In the entries below, find the line with "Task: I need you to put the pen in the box" and the line with "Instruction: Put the". Return those two lines and all lines between them, exactly.

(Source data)

────

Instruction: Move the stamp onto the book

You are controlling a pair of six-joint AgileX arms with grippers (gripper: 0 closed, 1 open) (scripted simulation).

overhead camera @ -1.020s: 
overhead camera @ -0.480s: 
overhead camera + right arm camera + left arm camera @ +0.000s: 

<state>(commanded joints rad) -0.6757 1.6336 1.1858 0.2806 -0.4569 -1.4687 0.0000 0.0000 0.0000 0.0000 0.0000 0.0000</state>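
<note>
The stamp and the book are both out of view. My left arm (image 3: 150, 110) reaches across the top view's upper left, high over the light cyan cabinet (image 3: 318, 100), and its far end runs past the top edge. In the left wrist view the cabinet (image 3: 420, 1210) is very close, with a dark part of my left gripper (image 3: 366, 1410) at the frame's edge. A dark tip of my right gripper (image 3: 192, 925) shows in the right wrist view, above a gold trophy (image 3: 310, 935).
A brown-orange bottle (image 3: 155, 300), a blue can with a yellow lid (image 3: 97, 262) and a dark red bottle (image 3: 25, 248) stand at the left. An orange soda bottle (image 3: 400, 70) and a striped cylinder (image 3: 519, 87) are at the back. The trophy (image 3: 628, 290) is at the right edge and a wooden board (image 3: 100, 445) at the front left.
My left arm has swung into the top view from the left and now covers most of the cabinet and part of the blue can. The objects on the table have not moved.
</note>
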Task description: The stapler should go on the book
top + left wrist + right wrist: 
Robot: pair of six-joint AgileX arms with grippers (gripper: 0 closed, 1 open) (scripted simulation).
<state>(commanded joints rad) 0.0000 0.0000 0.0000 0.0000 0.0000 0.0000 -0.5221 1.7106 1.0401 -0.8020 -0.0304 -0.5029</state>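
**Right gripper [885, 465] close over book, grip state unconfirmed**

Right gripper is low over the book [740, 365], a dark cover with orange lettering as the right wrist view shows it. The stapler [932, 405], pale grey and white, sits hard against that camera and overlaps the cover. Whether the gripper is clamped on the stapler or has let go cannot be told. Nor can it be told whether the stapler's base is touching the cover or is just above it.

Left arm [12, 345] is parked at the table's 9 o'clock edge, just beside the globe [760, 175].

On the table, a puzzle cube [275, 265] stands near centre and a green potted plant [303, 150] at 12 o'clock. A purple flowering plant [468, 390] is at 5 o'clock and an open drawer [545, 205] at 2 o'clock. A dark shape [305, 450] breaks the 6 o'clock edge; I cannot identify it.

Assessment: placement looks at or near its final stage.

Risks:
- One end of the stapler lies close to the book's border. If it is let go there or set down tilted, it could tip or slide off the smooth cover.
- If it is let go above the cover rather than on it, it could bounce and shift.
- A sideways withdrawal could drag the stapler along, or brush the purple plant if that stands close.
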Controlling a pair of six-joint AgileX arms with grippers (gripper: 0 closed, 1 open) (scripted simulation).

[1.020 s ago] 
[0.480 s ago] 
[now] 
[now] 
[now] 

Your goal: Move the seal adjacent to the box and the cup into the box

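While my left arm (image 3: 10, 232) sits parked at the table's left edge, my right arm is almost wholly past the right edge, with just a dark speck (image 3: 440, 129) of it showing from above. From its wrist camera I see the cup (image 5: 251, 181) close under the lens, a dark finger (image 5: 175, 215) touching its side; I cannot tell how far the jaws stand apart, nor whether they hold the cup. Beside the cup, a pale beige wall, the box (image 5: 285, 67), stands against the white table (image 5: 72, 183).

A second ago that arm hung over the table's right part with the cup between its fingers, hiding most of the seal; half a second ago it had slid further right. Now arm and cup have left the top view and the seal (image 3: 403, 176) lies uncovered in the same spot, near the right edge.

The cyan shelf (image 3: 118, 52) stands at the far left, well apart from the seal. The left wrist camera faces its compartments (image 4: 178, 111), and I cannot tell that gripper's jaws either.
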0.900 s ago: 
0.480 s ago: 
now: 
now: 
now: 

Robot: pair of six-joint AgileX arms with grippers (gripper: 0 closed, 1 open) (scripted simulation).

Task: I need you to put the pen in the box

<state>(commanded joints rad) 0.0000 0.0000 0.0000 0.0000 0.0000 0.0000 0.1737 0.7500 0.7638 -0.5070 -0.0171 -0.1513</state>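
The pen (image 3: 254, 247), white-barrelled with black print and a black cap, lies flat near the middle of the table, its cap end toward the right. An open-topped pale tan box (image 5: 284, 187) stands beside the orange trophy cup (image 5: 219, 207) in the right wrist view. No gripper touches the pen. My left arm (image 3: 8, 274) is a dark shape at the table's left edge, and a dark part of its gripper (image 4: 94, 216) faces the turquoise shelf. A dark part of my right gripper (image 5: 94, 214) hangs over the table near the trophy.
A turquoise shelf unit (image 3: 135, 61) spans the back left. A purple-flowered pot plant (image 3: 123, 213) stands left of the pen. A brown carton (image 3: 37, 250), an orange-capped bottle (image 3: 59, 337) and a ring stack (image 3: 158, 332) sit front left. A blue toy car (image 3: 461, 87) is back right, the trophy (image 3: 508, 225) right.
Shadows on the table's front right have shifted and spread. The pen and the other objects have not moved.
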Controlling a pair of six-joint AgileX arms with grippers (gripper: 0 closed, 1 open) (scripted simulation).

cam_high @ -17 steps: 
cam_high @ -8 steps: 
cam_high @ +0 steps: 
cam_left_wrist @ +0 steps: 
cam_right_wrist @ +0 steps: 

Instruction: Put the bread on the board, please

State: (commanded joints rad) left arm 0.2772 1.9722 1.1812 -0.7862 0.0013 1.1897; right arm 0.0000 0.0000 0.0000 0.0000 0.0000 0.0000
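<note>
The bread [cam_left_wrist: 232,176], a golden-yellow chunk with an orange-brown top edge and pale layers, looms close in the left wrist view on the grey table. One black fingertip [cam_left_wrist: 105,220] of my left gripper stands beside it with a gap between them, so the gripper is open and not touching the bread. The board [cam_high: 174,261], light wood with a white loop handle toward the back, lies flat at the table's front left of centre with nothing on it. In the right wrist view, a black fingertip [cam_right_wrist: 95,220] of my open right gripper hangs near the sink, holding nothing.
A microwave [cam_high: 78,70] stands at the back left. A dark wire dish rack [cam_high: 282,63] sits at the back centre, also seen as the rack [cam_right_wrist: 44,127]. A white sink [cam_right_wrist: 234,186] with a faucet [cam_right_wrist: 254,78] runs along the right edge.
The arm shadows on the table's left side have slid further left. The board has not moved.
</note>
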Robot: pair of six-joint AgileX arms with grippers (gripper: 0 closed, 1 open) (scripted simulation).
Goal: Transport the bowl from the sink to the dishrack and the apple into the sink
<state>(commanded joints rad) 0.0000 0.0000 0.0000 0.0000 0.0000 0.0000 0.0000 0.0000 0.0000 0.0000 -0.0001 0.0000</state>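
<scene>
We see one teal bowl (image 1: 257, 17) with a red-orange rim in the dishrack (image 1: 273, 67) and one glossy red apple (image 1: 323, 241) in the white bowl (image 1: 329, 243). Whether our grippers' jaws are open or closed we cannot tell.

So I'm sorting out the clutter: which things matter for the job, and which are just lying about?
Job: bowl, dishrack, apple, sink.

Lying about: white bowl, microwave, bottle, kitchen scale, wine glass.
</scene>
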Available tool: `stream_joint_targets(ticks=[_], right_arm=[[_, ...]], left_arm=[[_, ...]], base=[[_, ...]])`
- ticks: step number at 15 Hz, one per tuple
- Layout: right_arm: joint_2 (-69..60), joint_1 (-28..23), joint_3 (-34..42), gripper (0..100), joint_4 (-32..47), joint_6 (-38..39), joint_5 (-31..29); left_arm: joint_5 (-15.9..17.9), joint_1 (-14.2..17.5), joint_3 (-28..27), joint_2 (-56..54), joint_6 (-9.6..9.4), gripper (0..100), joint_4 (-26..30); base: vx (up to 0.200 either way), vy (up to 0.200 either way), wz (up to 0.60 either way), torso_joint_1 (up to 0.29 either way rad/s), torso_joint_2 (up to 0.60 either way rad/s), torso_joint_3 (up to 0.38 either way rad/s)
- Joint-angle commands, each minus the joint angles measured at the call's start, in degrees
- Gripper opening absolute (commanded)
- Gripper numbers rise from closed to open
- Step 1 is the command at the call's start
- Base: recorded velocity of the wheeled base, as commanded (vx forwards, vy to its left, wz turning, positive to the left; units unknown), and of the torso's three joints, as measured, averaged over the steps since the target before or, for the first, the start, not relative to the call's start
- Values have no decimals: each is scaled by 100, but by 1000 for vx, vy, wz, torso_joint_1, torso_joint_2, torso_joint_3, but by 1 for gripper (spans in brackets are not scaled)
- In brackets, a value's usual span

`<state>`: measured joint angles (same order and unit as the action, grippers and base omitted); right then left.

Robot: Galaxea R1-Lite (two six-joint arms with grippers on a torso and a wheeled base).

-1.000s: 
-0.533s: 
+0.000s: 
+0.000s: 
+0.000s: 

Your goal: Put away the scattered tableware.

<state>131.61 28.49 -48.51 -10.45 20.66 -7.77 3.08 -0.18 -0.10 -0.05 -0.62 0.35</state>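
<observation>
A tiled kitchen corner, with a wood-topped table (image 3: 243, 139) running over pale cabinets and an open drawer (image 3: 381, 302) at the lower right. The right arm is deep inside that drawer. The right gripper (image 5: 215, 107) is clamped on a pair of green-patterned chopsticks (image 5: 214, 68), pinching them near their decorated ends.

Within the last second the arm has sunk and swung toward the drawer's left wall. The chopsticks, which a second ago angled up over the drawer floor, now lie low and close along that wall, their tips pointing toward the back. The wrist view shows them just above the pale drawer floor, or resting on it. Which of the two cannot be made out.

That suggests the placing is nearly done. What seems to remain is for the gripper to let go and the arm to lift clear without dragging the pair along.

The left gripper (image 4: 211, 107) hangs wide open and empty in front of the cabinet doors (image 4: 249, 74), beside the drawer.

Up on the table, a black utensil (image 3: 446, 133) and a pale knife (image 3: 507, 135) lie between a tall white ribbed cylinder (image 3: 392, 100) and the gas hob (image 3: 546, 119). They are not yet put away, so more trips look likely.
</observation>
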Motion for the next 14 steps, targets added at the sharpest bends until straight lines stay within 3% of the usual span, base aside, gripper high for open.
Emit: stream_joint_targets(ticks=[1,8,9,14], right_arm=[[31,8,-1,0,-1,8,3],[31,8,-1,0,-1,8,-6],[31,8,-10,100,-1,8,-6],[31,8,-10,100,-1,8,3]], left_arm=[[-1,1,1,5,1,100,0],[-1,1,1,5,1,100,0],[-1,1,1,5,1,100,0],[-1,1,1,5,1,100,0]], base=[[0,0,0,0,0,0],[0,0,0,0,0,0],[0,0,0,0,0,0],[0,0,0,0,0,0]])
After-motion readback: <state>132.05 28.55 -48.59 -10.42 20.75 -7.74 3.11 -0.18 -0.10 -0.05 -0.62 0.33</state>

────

YOUR RESPONSE:
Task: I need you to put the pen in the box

<state>(commanded joints rad) 0.0000 0.0000 0.0000 0.0000 0.0000 0.0000 0.1737 0.7500 0.7638 -0.5070 -0.0171 -0.1513</state>
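The pen (image 3: 254, 247), white-barrelled with black print and a black cap, lies flat near the middle of the table, its cap end toward the right. An open-topped pale tan box (image 5: 284, 187) stands beside the orange trophy cup (image 5: 219, 207) in the right wrist view. No gripper touches the pen. My left arm (image 3: 8, 274) is a dark shape at the table's left edge, and a dark part of its gripper (image 4: 94, 216) faces the turquoise shelf. A dark part of my right gripper (image 5: 94, 214) hangs over the table near the trophy.
A turquoise shelf unit (image 3: 135, 61) spans the back left. A purple-flowered pot plant (image 3: 123, 213) stands left of the pen. A brown carton (image 3: 37, 250), an orange-capped bottle (image 3: 59, 337) and a ring stack (image 3: 158, 332) sit front left. A blue toy car (image 3: 461, 87) is back right, the trophy (image 3: 508, 225) right.
Shadows on the table's front right have shifted and spread. The pen and the other objects have not moved.
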Controlling a pair of six-joint AgileX arms with grippers (gripper: 0 closed, 1 open) (scripted simulation).

cam_high @ -17 steps: 
cam_high @ -8 steps: 
cam_high @ +0 steps: 
cam_left_wrist @ +0 steps: 
cam_right_wrist @ +0 steps: 

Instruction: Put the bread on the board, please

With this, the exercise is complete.